Only one stretch of the data below is needed. Output the lines from the one with "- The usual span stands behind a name" up to and including the one with "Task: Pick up", exactly as they stand.

* **Collected data**

********

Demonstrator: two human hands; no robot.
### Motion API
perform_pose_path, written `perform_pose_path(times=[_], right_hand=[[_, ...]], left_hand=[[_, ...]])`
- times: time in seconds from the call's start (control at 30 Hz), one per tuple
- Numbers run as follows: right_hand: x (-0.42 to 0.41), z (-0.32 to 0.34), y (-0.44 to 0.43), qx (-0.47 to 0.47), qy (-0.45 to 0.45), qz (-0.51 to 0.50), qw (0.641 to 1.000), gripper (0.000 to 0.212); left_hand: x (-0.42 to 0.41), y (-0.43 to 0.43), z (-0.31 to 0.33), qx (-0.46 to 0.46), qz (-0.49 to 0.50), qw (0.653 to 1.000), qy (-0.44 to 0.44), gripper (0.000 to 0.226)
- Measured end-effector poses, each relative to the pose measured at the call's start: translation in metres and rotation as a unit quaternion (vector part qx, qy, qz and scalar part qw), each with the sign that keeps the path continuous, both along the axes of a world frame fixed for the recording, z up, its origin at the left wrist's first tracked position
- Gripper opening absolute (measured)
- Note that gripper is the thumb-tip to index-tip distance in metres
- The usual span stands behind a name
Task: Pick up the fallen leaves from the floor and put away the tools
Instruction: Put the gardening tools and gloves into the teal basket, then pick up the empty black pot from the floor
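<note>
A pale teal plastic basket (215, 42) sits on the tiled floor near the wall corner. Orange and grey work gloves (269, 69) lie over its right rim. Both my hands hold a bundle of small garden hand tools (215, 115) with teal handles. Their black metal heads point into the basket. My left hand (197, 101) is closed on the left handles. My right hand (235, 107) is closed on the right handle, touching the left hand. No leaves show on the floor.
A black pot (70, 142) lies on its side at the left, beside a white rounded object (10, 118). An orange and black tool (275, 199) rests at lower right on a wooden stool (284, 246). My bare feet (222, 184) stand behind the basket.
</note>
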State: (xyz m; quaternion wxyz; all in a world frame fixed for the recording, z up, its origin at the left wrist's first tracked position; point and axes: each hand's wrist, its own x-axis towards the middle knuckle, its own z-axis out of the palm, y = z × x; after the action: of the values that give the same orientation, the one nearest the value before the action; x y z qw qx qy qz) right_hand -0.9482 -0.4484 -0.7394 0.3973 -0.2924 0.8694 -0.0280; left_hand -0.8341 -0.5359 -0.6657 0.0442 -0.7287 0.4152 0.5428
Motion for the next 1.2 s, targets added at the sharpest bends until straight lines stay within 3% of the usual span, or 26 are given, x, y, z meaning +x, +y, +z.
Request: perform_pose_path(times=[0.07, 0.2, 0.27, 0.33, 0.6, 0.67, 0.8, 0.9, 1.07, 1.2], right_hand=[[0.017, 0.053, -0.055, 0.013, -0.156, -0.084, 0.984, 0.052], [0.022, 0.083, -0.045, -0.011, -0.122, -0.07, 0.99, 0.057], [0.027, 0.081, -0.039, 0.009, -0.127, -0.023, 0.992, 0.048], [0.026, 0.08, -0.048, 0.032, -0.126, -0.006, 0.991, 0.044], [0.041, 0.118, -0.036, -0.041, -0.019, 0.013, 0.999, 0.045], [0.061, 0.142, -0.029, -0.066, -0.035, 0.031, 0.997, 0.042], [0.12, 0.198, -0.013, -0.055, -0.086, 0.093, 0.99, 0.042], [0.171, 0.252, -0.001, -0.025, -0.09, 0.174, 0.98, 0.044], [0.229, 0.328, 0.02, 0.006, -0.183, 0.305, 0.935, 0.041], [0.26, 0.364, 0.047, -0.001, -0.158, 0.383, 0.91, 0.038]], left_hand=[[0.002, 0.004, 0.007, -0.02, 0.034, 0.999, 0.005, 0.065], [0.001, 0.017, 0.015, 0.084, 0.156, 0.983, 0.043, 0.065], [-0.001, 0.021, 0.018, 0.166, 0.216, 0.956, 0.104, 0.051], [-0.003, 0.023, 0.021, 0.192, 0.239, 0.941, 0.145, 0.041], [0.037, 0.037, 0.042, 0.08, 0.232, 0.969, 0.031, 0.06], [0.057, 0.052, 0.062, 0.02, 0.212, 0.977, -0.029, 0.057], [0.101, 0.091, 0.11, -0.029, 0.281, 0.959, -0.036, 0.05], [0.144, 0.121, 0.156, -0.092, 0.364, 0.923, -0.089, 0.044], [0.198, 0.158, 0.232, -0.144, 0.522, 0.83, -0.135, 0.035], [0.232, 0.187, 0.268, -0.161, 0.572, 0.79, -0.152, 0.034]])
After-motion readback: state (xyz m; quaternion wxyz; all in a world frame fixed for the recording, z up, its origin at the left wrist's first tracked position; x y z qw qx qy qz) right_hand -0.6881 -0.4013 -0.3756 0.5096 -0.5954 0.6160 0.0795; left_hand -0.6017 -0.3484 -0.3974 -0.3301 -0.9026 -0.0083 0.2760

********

* **Written response**
- The usual span stands behind a name
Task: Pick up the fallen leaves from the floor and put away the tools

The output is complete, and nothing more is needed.